A massive hacker attack on Vietnam’s airports two weeks ago, which forced many airlines to temporarily revert to manual check-ins, has been blamed on a hacker group linked to the Chinese government.
As the Huffington Post describes it, hacker collective “1937CN” sounds like one of the deniable cut-out operations favored in cyber-warfare.
Compromised airport flight information systems were made to display “offensive messages and what has been described by state media as ‘distorted information’ about Vietnam and the Philippines’ claims to the South China Sea.”
The BBC reported that public-address speakers were mischievously forced to broadcast “anti-Vietnamese and Philippines slogans” on the day of the attack, July 29. The website of Vietnam’s national air carrier was also hacked.
The hacker attack was launched soon after China lost a crucial arbitration case against the Philippines in international court over territory also claimed by Vietnam.
In a possibly related incident, the BBC reports that Vietnamese customs officials apparently scribbled a “four-letter word” on the passport of a Chinese tourist who flew into Ho Chi Minh City a few days before the hacker attack, defacing the page of the passport that shows China’s idea of what South China Sea territorial boundaries should look like. Customs officials at other airports in Vietnam have reportedly confiscated newly-issued Chinese passports that include the South China Sea map.
Vietnam’s Tuoi Tre News reports that the economic and Internet units of the Ministry of Public Security are investigating the hack, with cooperation from the national airport authorities. According to this report, when the Vietnam Airlines website was hacked, the attackers didn’t just deposit some offensive anti-Vietnam messages on the main page — they also stole, and leaked, data on 411,000 of the airline’s “Lotusmiles” VIP rewards customers.

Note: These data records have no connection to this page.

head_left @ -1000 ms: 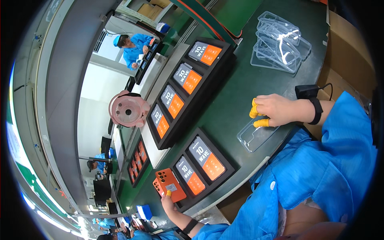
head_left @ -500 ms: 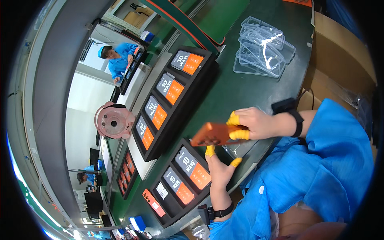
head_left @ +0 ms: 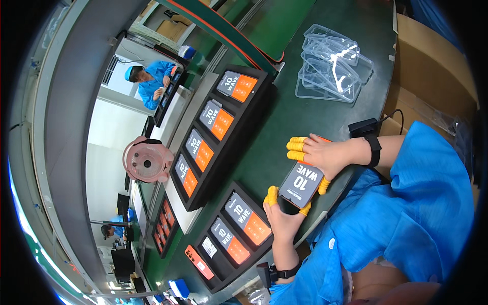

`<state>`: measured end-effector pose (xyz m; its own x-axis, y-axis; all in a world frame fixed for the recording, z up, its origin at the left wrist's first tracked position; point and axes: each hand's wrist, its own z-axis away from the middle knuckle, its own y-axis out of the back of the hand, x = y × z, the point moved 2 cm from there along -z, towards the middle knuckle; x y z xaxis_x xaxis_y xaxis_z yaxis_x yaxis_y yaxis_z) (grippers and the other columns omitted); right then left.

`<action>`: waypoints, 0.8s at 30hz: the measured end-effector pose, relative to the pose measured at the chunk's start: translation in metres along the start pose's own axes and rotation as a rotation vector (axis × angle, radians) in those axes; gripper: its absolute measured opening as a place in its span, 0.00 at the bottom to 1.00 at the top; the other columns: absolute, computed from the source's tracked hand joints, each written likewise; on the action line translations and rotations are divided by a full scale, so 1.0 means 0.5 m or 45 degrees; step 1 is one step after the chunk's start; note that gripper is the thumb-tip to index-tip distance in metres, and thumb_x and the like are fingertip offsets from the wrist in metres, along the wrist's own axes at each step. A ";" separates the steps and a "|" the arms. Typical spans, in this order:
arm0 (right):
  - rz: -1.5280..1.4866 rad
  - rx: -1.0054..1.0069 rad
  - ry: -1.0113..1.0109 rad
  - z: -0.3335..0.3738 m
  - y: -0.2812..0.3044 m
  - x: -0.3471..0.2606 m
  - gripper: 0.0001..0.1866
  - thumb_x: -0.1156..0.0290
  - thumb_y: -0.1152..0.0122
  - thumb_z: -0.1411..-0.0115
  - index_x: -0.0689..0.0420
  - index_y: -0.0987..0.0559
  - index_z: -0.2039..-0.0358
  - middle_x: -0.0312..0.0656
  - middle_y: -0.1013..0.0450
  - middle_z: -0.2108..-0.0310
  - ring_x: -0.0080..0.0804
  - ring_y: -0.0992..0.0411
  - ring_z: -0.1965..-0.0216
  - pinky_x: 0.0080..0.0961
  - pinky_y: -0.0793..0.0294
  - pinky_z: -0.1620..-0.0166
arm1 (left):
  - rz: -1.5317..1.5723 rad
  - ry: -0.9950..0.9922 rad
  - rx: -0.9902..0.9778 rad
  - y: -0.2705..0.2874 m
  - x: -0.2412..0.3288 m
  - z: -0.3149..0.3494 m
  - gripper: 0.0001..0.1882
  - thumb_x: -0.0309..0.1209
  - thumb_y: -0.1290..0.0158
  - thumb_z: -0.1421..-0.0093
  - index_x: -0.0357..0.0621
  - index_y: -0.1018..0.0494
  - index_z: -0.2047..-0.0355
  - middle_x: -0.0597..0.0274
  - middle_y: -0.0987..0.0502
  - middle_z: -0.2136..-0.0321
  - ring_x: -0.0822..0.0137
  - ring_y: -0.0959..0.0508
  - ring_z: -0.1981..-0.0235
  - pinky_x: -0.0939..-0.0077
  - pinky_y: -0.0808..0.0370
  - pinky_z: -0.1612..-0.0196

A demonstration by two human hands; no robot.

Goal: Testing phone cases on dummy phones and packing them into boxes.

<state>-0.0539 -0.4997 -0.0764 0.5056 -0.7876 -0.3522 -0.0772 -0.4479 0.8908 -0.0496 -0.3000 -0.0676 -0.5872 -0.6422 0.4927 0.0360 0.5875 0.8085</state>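
Lying screen-up at the near edge of the table is a phone [head_left: 301,184] with a grey and orange screen film. Over its far end my right hand [head_left: 325,156] is closed, yellow finger cots along one side and the thumb on the other. My left hand [head_left: 284,216] holds the opposite end, its thumb at the near corner and its fingers at the left corner. Whether a clear case is under the phone is hidden. A black tray [head_left: 222,265] just left of my left hand carries two film-covered phones, a slot with a white label, and an orange-red phone [head_left: 199,262] lying back-up.
Beyond stands a thicker black tray [head_left: 203,175] with several phones. Clear phone cases [head_left: 333,68] lie piled at the far right. A pink fan [head_left: 147,160] stands behind the trays. Cardboard [head_left: 432,66] borders the table's right side. A co-worker [head_left: 152,81] sits across.
The phone was tilted up in my right hand, orange back showing; now it lies screen-up, lower and nearer. A clear case seen beneath is hidden now. My left hand has closed on the phone's end.
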 end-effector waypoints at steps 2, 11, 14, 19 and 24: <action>-0.096 -0.053 0.086 -0.011 0.011 0.001 0.54 0.49 0.31 0.75 0.63 0.44 0.50 0.53 0.43 0.53 0.44 0.48 0.49 0.41 0.52 0.49 | 0.023 -0.033 0.071 0.020 0.011 0.014 0.45 0.36 0.33 0.73 0.34 0.42 0.54 0.53 0.36 0.59 0.58 0.36 0.56 0.70 0.39 0.53; -0.166 0.617 0.121 -0.024 0.028 -0.079 0.41 0.51 0.34 0.71 0.64 0.35 0.58 0.49 0.39 0.59 0.45 0.42 0.57 0.41 0.48 0.51 | 1.135 0.192 0.147 0.027 -0.005 0.065 0.37 0.36 0.39 0.59 0.32 0.45 0.53 0.55 0.34 0.60 0.67 0.34 0.58 0.74 0.39 0.54; -0.129 0.662 0.113 -0.027 0.024 -0.095 0.43 0.49 0.34 0.71 0.64 0.35 0.58 0.49 0.39 0.60 0.46 0.42 0.57 0.43 0.48 0.51 | 0.846 0.268 0.100 0.039 0.002 0.076 0.18 0.28 0.47 0.50 0.34 0.38 0.60 0.61 0.30 0.66 0.73 0.31 0.65 0.82 0.36 0.60; -0.193 0.610 0.165 -0.030 0.042 -0.097 0.44 0.45 0.35 0.72 0.64 0.35 0.58 0.48 0.38 0.63 0.45 0.41 0.58 0.40 0.45 0.53 | 0.860 0.263 0.274 0.055 0.018 0.066 0.13 0.24 0.48 0.50 0.32 0.36 0.65 0.59 0.29 0.66 0.75 0.31 0.67 0.83 0.35 0.63; -0.333 0.373 0.101 -0.074 0.002 -0.069 0.27 0.52 0.37 0.63 0.61 0.29 0.70 0.42 0.34 0.73 0.38 0.35 0.68 0.30 0.36 0.63 | 0.441 0.191 0.348 0.037 -0.006 0.078 0.07 0.23 0.51 0.48 0.31 0.35 0.70 0.57 0.27 0.72 0.75 0.30 0.72 0.83 0.34 0.67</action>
<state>-0.0396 -0.4574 -0.0530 0.6046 -0.6009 -0.5229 -0.1732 -0.7399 0.6501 -0.0787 -0.2679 -0.0667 -0.4539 -0.4374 0.7763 -0.0169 0.8753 0.4833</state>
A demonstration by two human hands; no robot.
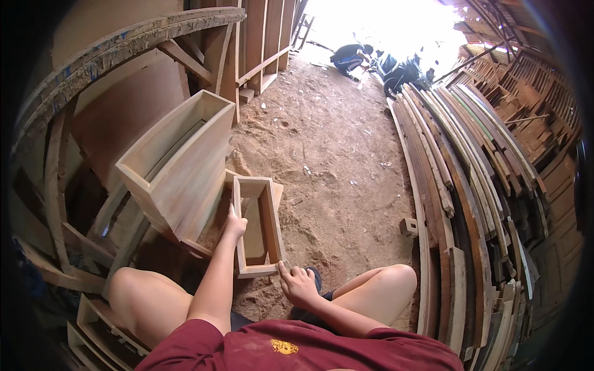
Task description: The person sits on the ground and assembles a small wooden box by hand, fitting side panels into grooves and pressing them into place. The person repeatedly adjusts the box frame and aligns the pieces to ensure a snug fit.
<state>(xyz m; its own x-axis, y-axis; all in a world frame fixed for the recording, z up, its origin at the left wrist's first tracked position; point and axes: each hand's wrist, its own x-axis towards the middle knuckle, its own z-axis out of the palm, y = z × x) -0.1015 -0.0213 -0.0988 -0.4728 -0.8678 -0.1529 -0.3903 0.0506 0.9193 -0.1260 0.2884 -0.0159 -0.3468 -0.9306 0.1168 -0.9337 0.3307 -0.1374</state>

Tuoi Tre News mentions another recent cyber attack that may be linked to the airport caper, an assault on the Vietnam Football Federation that “defaced the website and installed malicious software to its system.”
In the wake of the airport attack, Vietnam’s Ministry of Information and Communications asked public and private organizations nationwide to “take measures to ensure their information security,” under the guidance of the Vietnam Computer Emergency Response Team (VNCERT), as reported by VietnamNet.
According to VietnamNet, the Civil Aviation Authority of Vietnam tallied up 100 flights affected by the July 29 cyber attack, with dozens of them experiencing delays ranging from 15 minutes to over an hour.